Lines below that include "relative" are the answer; copy each one.
** Extracted entries follows **
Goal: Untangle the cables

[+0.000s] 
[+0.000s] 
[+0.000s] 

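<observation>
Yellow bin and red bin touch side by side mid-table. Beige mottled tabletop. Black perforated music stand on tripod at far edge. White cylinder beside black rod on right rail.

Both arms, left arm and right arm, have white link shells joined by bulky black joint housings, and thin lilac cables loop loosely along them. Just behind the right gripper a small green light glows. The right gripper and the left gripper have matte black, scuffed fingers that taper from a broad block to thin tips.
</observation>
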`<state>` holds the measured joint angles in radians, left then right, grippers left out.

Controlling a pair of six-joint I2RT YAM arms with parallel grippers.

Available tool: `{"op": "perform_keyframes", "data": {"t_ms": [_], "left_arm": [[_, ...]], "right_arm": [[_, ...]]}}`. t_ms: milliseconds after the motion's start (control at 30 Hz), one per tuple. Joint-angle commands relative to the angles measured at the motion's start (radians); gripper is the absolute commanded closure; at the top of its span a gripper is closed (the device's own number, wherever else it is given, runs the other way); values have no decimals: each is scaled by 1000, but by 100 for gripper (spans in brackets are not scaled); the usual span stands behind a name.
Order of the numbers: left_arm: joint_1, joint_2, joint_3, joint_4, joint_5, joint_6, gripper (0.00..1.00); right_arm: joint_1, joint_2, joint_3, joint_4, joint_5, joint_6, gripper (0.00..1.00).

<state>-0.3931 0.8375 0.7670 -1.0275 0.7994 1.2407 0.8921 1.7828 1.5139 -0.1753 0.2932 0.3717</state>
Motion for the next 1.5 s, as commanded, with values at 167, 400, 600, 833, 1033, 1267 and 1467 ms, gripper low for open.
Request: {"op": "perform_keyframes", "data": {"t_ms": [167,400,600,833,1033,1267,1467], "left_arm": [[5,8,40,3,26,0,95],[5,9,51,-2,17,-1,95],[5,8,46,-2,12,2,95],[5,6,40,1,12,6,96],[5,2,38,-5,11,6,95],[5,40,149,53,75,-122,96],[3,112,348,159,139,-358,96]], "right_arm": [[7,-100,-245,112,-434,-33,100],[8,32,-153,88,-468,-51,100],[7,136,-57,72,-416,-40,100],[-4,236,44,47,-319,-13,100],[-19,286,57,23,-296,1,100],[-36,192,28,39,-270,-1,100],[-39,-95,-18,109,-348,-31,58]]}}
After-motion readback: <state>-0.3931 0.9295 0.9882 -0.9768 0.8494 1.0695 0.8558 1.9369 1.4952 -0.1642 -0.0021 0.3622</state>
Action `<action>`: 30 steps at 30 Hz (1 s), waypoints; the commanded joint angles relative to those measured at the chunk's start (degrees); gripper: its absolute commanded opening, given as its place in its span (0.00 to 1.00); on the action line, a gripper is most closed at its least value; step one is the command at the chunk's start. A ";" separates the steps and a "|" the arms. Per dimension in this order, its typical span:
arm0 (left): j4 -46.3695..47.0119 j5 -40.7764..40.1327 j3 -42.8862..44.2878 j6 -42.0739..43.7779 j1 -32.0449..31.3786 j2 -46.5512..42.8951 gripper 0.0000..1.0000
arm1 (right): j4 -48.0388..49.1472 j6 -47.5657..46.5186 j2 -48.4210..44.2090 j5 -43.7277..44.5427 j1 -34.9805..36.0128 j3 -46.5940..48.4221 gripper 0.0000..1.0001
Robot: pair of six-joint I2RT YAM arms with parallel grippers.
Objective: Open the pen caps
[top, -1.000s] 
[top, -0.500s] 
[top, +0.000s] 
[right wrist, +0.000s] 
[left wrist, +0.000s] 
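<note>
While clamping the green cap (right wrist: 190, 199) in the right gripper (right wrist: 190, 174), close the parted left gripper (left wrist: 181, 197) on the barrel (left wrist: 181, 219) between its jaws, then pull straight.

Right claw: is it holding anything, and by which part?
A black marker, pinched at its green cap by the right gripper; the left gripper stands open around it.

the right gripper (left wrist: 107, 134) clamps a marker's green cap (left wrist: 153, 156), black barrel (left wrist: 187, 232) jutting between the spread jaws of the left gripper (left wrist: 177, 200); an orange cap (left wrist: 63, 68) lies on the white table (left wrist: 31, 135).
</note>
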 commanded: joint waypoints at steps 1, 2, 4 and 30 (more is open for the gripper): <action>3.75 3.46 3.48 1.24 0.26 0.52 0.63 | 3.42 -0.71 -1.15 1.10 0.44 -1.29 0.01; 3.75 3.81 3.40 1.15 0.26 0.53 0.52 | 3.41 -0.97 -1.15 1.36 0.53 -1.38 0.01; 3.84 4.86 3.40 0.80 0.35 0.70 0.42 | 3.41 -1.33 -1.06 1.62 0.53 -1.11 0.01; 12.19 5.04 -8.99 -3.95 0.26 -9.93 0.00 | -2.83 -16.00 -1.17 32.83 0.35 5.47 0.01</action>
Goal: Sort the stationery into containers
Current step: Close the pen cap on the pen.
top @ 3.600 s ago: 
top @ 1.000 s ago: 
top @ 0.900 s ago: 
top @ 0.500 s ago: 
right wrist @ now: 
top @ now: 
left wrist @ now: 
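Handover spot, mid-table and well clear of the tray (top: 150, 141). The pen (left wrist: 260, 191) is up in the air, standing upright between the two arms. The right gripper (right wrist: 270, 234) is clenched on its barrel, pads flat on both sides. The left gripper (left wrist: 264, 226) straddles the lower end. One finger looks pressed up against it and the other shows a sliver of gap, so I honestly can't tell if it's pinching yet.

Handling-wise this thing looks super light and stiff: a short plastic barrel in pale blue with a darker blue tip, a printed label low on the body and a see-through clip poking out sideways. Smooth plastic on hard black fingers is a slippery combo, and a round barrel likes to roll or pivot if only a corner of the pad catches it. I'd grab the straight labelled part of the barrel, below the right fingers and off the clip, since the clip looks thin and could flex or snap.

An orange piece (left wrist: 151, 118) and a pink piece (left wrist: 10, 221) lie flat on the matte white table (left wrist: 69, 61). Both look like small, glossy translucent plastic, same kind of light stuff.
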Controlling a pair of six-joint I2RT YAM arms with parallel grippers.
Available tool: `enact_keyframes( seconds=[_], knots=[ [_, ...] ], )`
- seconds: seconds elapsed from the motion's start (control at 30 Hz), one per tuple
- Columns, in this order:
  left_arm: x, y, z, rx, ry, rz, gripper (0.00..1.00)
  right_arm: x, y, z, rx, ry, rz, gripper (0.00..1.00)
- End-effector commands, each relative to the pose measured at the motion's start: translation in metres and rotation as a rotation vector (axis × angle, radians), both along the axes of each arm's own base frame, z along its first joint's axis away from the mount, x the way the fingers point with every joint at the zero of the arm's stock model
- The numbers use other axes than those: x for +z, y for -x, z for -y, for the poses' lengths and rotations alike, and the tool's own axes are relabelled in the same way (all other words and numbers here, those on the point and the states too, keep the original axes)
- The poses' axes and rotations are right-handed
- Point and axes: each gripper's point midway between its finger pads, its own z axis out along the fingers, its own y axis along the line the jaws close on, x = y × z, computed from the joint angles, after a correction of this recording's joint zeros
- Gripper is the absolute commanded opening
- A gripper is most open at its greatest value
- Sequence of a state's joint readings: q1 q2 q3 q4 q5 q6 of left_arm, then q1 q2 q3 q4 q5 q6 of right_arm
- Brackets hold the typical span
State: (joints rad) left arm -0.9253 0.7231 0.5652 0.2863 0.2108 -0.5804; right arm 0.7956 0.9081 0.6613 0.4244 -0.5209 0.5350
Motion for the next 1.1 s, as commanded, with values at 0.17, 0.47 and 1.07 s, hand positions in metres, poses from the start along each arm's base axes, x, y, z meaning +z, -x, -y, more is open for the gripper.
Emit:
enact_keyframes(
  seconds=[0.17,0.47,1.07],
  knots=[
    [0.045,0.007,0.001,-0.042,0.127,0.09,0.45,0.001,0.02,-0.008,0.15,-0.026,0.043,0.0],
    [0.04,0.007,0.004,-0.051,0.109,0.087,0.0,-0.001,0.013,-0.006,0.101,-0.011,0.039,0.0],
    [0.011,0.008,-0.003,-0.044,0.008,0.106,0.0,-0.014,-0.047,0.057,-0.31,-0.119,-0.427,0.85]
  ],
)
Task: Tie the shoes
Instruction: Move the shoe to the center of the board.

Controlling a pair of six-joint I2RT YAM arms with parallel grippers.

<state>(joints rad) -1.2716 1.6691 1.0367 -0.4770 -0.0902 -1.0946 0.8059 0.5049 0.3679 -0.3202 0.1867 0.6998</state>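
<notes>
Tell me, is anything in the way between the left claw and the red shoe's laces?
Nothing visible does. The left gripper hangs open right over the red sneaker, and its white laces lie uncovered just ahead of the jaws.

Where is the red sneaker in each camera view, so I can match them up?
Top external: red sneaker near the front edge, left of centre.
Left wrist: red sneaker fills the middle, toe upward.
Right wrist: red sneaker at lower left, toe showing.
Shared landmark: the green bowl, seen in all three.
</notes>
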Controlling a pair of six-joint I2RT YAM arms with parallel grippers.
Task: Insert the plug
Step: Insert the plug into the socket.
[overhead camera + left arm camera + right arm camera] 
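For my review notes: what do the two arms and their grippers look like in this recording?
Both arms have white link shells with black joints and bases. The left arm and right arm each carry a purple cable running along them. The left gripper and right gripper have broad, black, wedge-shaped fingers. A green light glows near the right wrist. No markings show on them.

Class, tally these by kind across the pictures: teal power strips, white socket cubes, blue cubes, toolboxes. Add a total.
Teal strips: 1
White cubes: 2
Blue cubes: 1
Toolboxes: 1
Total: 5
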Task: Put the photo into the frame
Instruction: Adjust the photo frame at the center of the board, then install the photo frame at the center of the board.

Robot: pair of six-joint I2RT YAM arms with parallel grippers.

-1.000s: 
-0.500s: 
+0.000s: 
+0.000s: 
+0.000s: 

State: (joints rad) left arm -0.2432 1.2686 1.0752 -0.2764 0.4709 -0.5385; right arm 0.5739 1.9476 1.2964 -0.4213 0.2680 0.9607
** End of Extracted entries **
# Answer box
Available tool: `{"op": "perform_keyframes", "data": {"t_ms": [_], "left_arm": [[_, ...]], "right_arm": [[_, ...]]}}`. t_ms: milliseconds after the motion's start (control at 30 Hz), one per tuple. Joint-angle commands relative to the angles measured at the motion's start (radians); gripper is the absolute commanded closure; at the top of its span a gripper is closed (the device's own number, wherever else it is given, runs the other way); values have no decimals: each is scaled by 1000, but by 100 for gripper (spans in brackets are not scaled); the usual span stands behind a name.
Action `<action>`: 30 steps at 30 Hz (1 s), waypoints; the commanded joint angles relative to those measured at the chunk's start (degrees); gripper: its absolute commanded opening, given as its place in its span (0.00 to 1.00); on the action line, a gripper is most closed at its least value; step one is the command at the chunk's start. A ";" separates the steps and a "|" the arms. Per dimension in this order, its typical span:
- End-effector commands, each relative to the pose measured at the motion's start: translation in metres and rotation as a rotation vector (axis × angle, radians), both along the axes of each arm's own base frame, z along its first joint's axis away from the mount, x the way the fingers point with every joint at the zero of the arm's stock model

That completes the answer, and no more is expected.